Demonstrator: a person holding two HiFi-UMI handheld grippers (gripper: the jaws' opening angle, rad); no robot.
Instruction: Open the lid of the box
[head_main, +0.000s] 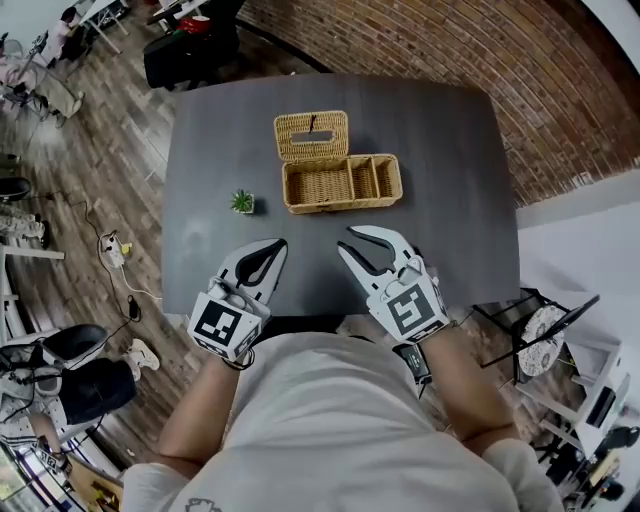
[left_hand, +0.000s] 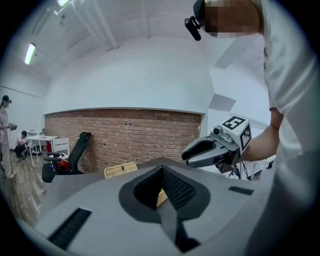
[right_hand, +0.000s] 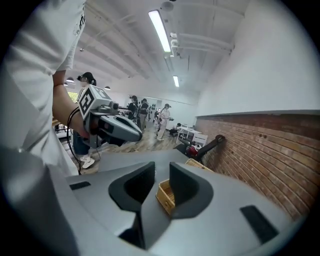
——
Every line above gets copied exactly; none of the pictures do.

= SOLUTION FOR THIS EXERCISE =
Demonstrator: a person holding two HiFi-UMI handheld grippers (gripper: the jaws' opening angle, rad); no robot.
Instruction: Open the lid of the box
[head_main, +0.000s] 
[left_hand, +0.000s] 
[right_hand, +0.000s] 

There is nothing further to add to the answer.